Han coincidido sobre la libertad de expresión del pensamiento dos situaciones que plantean la delgada línea sobre la cual se mece esta prerrogativa universal inherente a la condición humana, cuya base de sustentación legal se encuentra plasmada en todas las constituciones democráticas del planeta.
Justamente este lunes se ha producido en Londres la libertad del periodista australiano Julian Assange, encarcelado durante cinco años en condiciones sumamente difíciles en prisiones británicas, además de los siete que permaneció refugiado en la embajada del Ecuador en la capital del Reino Unido, de donde fue sacado por la policía luego de que un perverso que gobernaba el país sudamericano ordenara su desalojo.

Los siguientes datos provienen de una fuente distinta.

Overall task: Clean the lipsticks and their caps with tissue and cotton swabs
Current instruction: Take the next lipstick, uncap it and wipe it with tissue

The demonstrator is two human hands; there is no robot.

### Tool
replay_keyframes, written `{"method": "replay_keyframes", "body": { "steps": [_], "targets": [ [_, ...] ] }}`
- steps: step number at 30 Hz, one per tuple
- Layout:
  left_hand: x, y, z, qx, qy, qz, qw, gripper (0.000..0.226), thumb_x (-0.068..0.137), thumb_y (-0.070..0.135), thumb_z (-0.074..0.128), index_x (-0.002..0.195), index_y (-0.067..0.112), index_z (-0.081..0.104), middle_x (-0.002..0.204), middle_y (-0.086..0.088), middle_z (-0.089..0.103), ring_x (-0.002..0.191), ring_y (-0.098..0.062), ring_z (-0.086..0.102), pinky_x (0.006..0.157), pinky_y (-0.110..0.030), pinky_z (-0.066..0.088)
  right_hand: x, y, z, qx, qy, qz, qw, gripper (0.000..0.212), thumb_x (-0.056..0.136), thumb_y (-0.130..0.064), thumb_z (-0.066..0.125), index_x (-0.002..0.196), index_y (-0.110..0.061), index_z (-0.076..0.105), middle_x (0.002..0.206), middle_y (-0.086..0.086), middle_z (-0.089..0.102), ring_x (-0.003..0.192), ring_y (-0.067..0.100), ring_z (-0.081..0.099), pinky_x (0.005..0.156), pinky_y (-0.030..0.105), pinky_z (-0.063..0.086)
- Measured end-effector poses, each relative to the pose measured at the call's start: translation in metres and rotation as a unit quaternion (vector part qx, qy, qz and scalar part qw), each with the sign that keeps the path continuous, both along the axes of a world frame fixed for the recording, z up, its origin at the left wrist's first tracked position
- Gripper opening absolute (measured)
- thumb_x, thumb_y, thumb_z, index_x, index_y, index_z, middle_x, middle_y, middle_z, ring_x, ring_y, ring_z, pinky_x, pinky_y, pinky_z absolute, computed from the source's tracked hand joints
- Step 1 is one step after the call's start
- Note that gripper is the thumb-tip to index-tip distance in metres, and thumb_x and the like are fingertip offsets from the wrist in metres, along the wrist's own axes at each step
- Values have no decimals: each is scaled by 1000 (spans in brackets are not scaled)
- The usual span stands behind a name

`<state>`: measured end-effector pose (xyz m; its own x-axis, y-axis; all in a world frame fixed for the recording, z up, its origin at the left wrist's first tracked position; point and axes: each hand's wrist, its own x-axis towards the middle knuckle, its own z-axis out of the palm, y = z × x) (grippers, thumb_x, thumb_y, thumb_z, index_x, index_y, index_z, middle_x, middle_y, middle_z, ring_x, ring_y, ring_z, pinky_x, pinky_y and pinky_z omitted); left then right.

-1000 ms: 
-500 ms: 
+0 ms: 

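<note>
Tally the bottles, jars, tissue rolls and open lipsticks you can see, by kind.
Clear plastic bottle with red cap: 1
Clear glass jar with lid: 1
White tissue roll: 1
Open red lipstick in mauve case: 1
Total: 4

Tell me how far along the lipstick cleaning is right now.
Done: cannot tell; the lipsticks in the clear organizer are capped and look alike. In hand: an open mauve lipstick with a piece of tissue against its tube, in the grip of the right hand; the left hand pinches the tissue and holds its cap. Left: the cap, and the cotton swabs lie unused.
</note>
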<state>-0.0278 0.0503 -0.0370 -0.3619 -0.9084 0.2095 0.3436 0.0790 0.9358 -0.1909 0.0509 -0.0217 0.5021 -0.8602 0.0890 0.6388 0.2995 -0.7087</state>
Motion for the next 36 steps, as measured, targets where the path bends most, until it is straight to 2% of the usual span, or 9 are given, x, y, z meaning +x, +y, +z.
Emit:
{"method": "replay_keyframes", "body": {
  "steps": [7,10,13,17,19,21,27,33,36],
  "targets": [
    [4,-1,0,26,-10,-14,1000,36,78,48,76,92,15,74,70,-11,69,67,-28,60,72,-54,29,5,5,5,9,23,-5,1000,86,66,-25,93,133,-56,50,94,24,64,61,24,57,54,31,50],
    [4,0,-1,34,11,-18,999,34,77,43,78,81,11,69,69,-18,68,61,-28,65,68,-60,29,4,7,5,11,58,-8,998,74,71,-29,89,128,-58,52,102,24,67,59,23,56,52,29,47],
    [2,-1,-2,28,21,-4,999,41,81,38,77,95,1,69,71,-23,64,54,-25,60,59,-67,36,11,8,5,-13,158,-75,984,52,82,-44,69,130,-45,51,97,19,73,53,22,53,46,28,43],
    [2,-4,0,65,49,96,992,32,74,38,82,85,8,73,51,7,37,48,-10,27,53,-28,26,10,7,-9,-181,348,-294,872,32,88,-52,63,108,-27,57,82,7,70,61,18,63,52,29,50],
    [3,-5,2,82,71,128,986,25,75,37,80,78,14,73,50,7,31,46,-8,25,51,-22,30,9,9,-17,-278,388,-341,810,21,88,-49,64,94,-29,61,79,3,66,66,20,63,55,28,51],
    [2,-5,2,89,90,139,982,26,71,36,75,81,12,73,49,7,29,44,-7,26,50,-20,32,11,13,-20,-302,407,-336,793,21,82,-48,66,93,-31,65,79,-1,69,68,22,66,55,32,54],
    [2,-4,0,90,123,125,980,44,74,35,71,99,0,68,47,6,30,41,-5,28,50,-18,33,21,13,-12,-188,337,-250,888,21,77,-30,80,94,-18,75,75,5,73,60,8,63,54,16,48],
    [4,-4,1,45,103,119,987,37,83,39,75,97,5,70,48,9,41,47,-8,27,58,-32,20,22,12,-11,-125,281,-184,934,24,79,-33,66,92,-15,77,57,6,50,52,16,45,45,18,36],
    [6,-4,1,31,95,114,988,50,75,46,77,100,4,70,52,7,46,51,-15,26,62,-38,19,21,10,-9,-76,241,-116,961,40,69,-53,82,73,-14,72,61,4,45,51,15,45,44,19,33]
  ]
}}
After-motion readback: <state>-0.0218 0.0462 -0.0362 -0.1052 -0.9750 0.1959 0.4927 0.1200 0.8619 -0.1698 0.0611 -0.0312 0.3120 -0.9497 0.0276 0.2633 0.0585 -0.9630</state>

No es necesario recordar que Assange llegó a la condición cuyo final alcanzó este lunes, luego de ejercer la libertad de informar sobre la base de documentos reales obtenidos de fuentes reales, acerca del comportamiento ruin del gobierno de los Estados Unidos frente a sus aliados y adversarios.
Ante la imposibilidad de negar la autenticidad de los documentos filtrados por Assange y su corporación WikiLeaks, el Gobierno estadounidense marchó sobre el periodista y se abstuvo de ejercer cualquier tipo de acción contra decenas de los más grandes e influyentes periódicos de todo el mundo que publicaron, simultáneamente y en más de 30 idiomas, dichos papeles.
Ahora, ante la disyuntiva de Assange de continuar siendo un prisionero sin fecha o negociar la libertad sobre la admisión de alguna culpabilidad de lo que todos sabemos no es culpable, algunos le consideran traidor de su propia causa. Pero no es tan sencillo como se ve.
Por una extraña coincidencia, la libertad de Assange se produce justo en el momento en que en nuestro país se debate si está en riesgo el ejercicio de la libertad de prensa y la libertad de expresión.
Digo en forma precisa que no hay tal amenaza al ejercicio de nuestro trabajo de cada día, pues para que eso exista tienen que configurarse realidades concretas que no se dan actualmente.
Lo fundamental es que para atentar contra la libertad de prensa tiene que existir desde el poder la voluntad de vulnerar ese ejercicio, y a nadie le cabe duda de que las presentes autoridades no tienen ese temperamento.
De todos modos, siempre hay que estar vigilantes, pues la tentación suele vestirse de monja.